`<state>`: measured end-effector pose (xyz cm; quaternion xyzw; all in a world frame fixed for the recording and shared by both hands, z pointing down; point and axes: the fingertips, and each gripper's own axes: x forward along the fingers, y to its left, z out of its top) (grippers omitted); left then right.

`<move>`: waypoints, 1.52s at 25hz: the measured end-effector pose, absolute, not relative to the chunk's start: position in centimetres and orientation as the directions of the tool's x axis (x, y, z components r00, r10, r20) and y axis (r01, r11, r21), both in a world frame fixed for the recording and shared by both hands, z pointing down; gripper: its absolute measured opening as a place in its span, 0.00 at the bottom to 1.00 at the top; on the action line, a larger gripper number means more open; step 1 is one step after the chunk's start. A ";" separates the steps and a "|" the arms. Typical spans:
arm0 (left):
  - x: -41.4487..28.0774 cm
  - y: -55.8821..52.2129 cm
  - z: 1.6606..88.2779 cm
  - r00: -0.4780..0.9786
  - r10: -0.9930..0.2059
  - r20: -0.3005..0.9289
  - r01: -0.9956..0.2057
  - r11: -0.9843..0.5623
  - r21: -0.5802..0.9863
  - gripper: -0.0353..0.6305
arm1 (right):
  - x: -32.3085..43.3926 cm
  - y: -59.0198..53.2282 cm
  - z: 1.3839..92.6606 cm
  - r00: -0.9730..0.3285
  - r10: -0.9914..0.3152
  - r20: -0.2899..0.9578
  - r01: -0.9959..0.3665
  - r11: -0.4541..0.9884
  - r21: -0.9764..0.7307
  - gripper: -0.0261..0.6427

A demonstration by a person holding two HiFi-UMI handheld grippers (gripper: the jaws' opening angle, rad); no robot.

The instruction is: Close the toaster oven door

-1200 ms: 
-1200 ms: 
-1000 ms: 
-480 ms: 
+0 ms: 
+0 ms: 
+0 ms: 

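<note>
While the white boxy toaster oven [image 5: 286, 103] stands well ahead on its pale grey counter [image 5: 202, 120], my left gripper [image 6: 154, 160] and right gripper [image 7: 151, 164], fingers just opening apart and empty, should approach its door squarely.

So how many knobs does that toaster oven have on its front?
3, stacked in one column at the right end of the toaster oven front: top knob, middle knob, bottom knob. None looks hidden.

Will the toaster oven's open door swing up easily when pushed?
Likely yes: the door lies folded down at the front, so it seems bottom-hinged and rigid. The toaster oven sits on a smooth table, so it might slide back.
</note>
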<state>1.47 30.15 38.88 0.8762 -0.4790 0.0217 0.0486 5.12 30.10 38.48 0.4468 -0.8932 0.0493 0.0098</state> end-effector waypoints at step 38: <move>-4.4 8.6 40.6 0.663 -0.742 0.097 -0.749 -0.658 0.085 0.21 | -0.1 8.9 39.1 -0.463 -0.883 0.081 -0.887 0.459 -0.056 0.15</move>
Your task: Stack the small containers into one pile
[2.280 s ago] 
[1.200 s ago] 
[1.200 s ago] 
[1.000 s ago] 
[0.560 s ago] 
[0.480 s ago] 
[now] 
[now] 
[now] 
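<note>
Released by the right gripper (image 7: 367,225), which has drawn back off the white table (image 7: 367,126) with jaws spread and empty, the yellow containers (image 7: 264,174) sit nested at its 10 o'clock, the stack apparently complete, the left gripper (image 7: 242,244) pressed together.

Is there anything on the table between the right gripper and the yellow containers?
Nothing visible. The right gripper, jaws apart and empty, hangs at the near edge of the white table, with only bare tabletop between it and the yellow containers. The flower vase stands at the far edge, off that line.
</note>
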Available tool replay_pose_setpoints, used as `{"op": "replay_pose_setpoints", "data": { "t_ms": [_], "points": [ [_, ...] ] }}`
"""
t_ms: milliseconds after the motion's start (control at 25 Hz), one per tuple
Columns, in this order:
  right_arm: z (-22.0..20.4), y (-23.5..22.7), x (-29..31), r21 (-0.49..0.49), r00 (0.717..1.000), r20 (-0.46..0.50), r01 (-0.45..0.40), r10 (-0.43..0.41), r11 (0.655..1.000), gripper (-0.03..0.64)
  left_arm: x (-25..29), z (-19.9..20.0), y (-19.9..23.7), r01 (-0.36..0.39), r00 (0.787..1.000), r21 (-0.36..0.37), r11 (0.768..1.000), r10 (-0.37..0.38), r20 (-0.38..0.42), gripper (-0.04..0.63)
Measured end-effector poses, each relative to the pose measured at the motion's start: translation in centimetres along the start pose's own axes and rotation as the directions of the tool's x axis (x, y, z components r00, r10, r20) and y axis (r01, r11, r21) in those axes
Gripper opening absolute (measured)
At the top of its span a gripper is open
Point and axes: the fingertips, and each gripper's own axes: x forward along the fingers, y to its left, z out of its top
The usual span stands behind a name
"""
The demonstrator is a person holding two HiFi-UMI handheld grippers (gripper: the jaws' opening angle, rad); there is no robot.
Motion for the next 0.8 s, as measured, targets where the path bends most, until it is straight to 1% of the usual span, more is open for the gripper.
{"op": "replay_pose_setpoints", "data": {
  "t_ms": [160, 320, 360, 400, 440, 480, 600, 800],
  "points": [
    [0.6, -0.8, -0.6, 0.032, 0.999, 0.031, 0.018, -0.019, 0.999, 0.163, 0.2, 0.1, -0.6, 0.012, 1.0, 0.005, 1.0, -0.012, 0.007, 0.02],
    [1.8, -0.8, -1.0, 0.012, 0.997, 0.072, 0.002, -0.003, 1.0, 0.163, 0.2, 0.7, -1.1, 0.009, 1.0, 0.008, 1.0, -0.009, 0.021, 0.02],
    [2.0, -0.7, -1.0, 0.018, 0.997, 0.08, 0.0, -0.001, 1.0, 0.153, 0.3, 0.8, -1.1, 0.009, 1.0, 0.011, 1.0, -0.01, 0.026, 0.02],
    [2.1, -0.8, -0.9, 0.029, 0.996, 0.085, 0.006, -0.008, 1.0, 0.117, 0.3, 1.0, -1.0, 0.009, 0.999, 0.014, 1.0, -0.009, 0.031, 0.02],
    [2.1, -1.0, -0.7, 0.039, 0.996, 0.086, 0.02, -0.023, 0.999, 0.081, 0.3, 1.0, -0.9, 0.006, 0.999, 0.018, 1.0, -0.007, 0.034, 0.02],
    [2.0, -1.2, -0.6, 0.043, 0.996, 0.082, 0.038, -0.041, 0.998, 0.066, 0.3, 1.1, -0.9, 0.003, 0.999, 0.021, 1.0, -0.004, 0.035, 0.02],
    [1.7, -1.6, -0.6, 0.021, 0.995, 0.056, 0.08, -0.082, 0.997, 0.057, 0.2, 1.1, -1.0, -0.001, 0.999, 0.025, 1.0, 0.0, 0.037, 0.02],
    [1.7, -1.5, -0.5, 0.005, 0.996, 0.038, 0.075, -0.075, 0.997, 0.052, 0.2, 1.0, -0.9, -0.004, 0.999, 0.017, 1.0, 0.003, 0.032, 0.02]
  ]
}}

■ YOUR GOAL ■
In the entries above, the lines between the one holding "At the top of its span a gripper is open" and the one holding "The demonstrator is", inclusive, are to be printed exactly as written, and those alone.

■ TASK OUTPUT ■
At the top of its span a gripper is open
Point and axes: the fingertips, and each gripper's own axes: x forward along the fingers, y to its left, z out of its top
The usual span stands behind a name
"""
The demonstrator is a person holding two HiFi-UMI handheld grippers (gripper: the jaws' opening angle, rad); there is no robot.

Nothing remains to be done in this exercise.